Addressing and Byte Ordering

Created on: September 19, 2023Modified on: September 30, 2023

For programs objects that span multiple bytes it's necessary to establish two convetions:

what the address of the object
how to order the bytes in memory

In virtually all machines this object is stored as a contiguous sequence of bytes, where the address is the smallest address of the byte used. This can be checked with this Rust code:

Rust

fn main() {
    let x: i32 = 10;

    let raw_ptr: *const i32 = &x;

    unsafe {
        println!("Address of x: {:p}", raw_ptr);

        for i in 0..std::mem::size_of_val(&x){
            let byte_ptr = (raw_ptr as *const u8).wrapping_offset(i as isize);
            let byte_value = *byte_ptr;
            println!("Byte {} at address {:p} contains: 0x{:x}", i, byte_ptr, byte_value);
        }
    }
}

It prints:

Plaintext

Address of x: 0x16ba96df4
Byte 0 at address 0x16ba96df4 contains: 0xa
Byte 1 at address 0x16ba96df5 contains: 0x0
Byte 2 at address 0x16ba96df6 contains: 0x0
Byte 3 at address 0x16ba96df7 contains: 0x0

Now the same program but with the number 2147483647 (which is at the higher end of what int can represent):

Plaintext

Address of x: 0x16d522df4
Byte 0 at address 0x16d522df4 contains: 0xbf
Byte 1 at address 0x16d522df5 contains: 0x63
Byte 2 at address 0x16d522df6 contains: 0xff
Byte 3 at address 0x16d522df7 contains: 0x7f

We can add convert those values to binary:

Plaintext

Address of x: 0x16d522df4
Byte 0 at address 0x16d522df4 contains: 0xbf // 10111111
Byte 1 at address 0x16d522df5 contains: 0x63 // 1100011
Byte 2 at address 0x16d522df6 contains: 0xff // 11111111
Byte 3 at address 0x16d522df7 contains: 0x7f // 11111111

The number 2147483647 in binary is 1111111111111111110001110111111. We can see that Byte 0 stores the least significant byte while Byte 3 stores the most significant.
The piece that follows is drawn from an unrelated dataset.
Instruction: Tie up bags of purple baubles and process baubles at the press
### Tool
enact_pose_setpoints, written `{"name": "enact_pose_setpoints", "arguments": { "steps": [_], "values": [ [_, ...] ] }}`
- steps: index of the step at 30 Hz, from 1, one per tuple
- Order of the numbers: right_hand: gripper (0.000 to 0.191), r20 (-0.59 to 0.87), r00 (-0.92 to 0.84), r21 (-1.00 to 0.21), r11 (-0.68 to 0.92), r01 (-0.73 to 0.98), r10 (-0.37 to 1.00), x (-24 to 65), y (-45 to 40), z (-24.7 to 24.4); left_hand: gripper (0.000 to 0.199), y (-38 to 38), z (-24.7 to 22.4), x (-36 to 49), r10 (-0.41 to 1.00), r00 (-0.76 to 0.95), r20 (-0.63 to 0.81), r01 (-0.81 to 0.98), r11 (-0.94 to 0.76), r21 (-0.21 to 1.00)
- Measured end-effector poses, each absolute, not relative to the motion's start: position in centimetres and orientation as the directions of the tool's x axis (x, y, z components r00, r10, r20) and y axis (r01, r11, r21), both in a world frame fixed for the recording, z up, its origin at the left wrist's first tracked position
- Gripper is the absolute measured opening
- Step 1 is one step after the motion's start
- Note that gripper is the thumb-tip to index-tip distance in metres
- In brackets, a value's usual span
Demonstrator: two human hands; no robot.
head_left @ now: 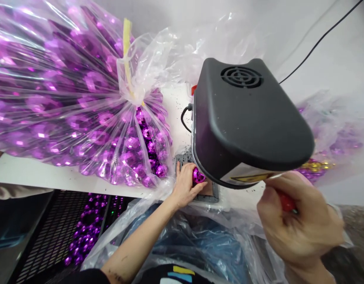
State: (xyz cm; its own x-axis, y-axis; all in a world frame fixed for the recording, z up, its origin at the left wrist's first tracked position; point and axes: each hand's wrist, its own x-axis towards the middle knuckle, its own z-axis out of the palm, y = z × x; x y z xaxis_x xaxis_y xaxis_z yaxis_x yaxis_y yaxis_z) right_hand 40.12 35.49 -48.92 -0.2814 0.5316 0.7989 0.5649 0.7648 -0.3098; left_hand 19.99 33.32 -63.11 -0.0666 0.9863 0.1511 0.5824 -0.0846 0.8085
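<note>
My left hand [186,185] holds a shiny purple faceted ball [197,176] between thumb and fingers, low over a small grey plate [212,195] on the white table. Beside and above it looms a black machine head [253,118] with a round vent on top and a warning label on its front. My right hand [300,221] is wrapped round a red handle [286,202] at the machine's right front. The machine head hides what lies directly beneath it.
A large tied clear bag of purple balls [66,98] fills the left of the white table [66,177]. Purple bead strands [87,225] lie in a black crate [46,232] below. Another bag with purple and gold pieces [341,138] is at right. Clear plastic covers my lap.
</note>
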Motion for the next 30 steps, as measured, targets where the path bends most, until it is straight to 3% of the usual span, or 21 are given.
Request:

Visual representation: Memory

Some machines use a different order:

least to most: referred to as little endian
most to least: referred to as big endian

This byte ordering is totally irrelevant, one is not better than the other. Little endian is used almost everywhere. For application programmers the order is totally invisible, compilers will deal with that stuff. However, ordering matters when sending sending binary data over the network. A common problem is for data to be sent by a little endian machine to be read by a big endian, or vice versa. This leads to problem. Code written for networking applications must follow established conventions for byte ordering to make sure the sending machine converts its internal representation to the network standard, while the receiving machine converts the network standard to its internal representation.